Guaranteed ingestion of metrics with historical timestamps

2,005 views
Skip to first unread message

Jeremy Collette

unread,
Jun 18, 2022, 6:47:49 AM6/18/22
to Prometheus Users
Hello,

We have written a custom exporter that exposes metrics with explicit timestamps, which Prometheus periodically scrapes. In the case where Prometheus becomes temporarily unavailable, these metric samples will be cached in the exporter until they are scraped, causing affected metrics to age. 

I understand that if a metric is older than a certain threshold, it will be rejected by Prometheus with the message:  "Error on ingesting samples that are too old or are too far into the future".

I'm trying to understand if there are any guarantees surrounding the ingestion of historical metrics. Is there some metric sample age that is guaranteed to be recent enough to be ingested? For example, are samples with timestamps within the last hour always going to be considered recent? Within the last five minutes?

According to this previous thread: Error on ingesting samples that are too old, MR seems to indicate that metrics as old as 1 second can be dropped due to being too old. Is this interpretation correct? If so, is there any way to ensure metrics with timestamps won't be dropped for being too old?


Cheers,

Jeremy

Stuart Clark

unread,
Jun 18, 2022, 7:13:47 AM6/18/22
to Jeremy Collette, Prometheus Users

The use of timestamps in metrics is not something that should be used except in some very specific cases. The main use case for adding a timestamp is when you are scraping metrics into Prometheus that have been sourced from another existing metrics system (for example things like the Cloudwatch Exporter). You also mention something about your exporter caching things until they are scraped, which also sounds like something that is not advisable. The action of the exporter shouldn't really be changing depending on the requests being received (or not received).

An exporter is expected to return the various metrics that reflect "now", in the same way that a directly instrumented application would be expected to return the current state of the metrics being maintained in memory. For a simple exporter the normal mechanism is for a request to be received which then triggers some mechanism to generate the metrics. For example with something like the MySQL Exporter a request would trigger a query on the connected database which then returns various information that is converted into Prometheus metrics and returned. In some situations the process to fetch information from the underlying system can be quite resource intensive or slow. In that case a common design is to decouple the information fetching process from the request handling process. One example is to perform the information fetching process on a periodic timer, with the information fetched then stored in memory. The request process then reads and returns that information - returning the same values for every request until the next cycle of the information fetching process. In none of these standard scenarios would you expect timestamps to be attached to the returned metrics.

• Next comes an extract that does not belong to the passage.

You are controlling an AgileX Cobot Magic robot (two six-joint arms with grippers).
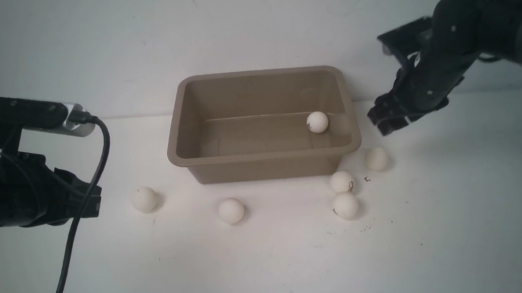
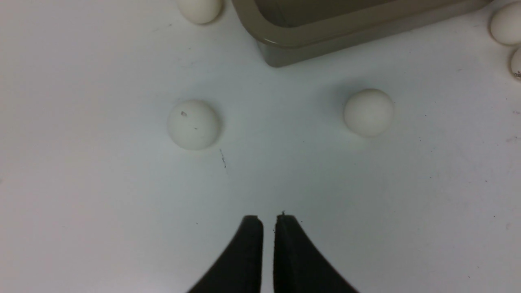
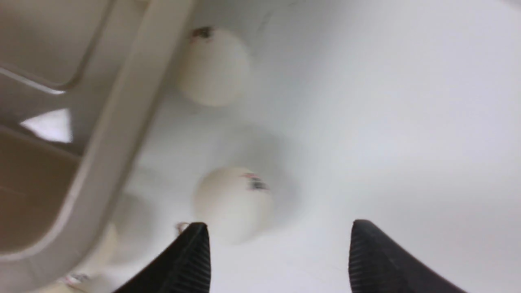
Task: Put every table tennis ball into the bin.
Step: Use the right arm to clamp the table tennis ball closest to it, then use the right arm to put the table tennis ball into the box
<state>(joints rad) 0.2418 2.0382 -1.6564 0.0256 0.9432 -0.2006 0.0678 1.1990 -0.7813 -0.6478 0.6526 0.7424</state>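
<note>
The taupe bin (image 1: 261, 157) stands mid-table with one table tennis ball (image 1: 317, 122) inside, near its right wall. Several balls lie on the table: two in front left (image 1: 144, 199) (image 1: 231, 210), a pair at the front right corner (image 1: 342, 182) (image 1: 346, 205), and one further right (image 1: 376, 158). My right gripper (image 1: 390, 121) hangs open just above that last ball. In the right wrist view a marked ball (image 3: 232, 201) lies just ahead of the open gripper (image 3: 281, 228), beside the bin rim (image 3: 122, 122). My left gripper (image 2: 268, 219) is shut and empty, short of two balls (image 2: 194, 124) (image 2: 368, 112).
The left wrist view shows the bin's corner (image 2: 285, 44), another ball (image 2: 199, 8) beside it and two more at the frame edge (image 2: 506, 22) (image 2: 517, 63). A black cable (image 1: 89, 191) hangs from my left arm. Small dark specks (image 1: 367, 179) dot the white table.
</note>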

It would be good to hear a bit more about what you are trying to do, as it is highly likely that the use of timestamps in your use case is probably not the right option and they should just be dropped.

-- 
Stuart Clark

Ben Kochie

unread,
Jun 18, 2022, 7:29:42 AM6/18/22
to Stuart Clark, Jeremy Collette, Prometheus Users
For this use case, it's likely what they want is Prometheus in agent mode, which uses remote write, which can buffer and catch up.

--
You received this message because you are subscribed to the Google Groups "Prometheus Users" group.
To unsubscribe from this group and stop receiving emails from it, send an email to prometheus-use...@googlegroups.com.
To view this discussion on the web visit https://groups.google.com/d/msgid/prometheus-users/007cf462-d87e-d4c7-316e-4007567c74a1%40Jahingo.com.

Jeremy Collette

unread,
Jun 21, 2022, 8:26:38 PM6/21/22
to Prometheus Users
Hi Stuart and sup (email appears to be truncated),

Thanks for your responses. 

The use of timestamps in metrics is not something that should be used except in some very specific cases.

Stuart, after reading through your reply I did some research and talked with my team to understand why we are emitting metrics with timestamps. It seems that we are using gauges incorrectly in an effort to simplify our exporter. For example, we are using gauges for HTTP request duration, where each sample value is a request duration in milliseconds. My colleagues were under the assumption that if we had multiple requests to the same endpoint during the scraping interval, we would need to expose two separate gauge samples or we would have data loss. For example, if we just take the last latency value, there could be an intermediate value (during the same scraping interval) with a higher latency (that may have triggered an Alerting rule) that we might have missed. This is why we are exporting metrics with timestamps: to expose multiple gauge samples with the same labels in the same scrape response.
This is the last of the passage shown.